Я бы хотела начать с призыва, в первую очередь к себе, о моратории на метафоры в духе «наша мама ебнулась, но это не повод от нее отказываться». Мне все же как профессиональному метафористу кажется, что точнее было бы говорить о том, как ощущает себя человек, обнаруживший себя в родстве с маньяком-убийцей и пытателем: в этой ситуации, как я могу судить, гораздо меньше сакраментального, и тут единственный ясный путь — пресечь аллегорическую работу по сентиментализации коллективного тела и опыта. Гораздо точнее, прозрачнее и эффективнее говорить о конкретном себе, о конкретных людях, конкретных ситуациях.

Вполне конкретная я не ощущаю себя в силах увидеть букву Z на зданиях Петербурга: у этой невозможности есть обратная сторона — я могу туда не ехать. Я могу и выбираю жить жизнью человека вне себя: вне своего языка, габитуса, наиболее развитой идентичности. За возможность не видеть букву Z я плачу очень острым проживанием отдельности — в частности, отдельности, отделенности и отдаленности от того, где себя, к несчастью, в очередной раз обнаружил мой народ, — но поскольку я выбрала начать отделяться в 22 года, то эти последние 25 лет в лимбе, пока я писала свой адрес «Петербург–Беркли», можно считать дивным, невероятным даром богов. Все это время у меня была возможность заниматься в архивах Петербурга работой по искусству людей, уничтоженных этим государством в сложном взаимодействии с этим народом. Речь идет об очень отдельных людях, я бы сказала, Иных — например, о Данииле Хармсе или Сергее Рудакове.

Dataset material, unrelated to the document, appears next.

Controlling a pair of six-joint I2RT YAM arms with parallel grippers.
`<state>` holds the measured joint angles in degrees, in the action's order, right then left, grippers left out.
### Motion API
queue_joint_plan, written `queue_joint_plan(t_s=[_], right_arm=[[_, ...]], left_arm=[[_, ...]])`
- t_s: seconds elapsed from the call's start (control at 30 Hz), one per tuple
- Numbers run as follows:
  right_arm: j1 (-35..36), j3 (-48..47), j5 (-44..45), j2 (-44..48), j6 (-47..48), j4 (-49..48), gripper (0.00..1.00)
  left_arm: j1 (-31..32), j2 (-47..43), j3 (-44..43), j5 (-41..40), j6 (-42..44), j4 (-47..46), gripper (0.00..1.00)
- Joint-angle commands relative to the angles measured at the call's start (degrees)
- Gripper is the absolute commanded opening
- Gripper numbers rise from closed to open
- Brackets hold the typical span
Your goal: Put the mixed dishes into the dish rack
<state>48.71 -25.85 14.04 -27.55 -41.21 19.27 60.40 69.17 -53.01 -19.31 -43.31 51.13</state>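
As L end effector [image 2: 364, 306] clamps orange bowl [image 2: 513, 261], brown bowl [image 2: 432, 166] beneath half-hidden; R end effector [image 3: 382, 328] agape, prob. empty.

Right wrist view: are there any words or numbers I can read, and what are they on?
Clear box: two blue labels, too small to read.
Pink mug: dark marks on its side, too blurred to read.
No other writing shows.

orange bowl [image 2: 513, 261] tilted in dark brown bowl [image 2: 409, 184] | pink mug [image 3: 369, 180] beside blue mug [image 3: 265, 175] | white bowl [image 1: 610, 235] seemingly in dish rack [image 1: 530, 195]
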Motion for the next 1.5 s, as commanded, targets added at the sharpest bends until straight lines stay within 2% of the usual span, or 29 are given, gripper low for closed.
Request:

Последняя декада жизни Хармса была вся об отделении себя от потока, процесса, толпы на Проспекте Красных Зорь и сосредоточении на своей опять же работе по искусству — тут он не слишком отличается от, скажем, Поплавского или Перелешина. Мне — отдельной — очень некомфортно не бывать в любимом городе, но зато я не вижу его лицо искаженным и оскверненным. Это значительная привилегия ухода, самоотделения.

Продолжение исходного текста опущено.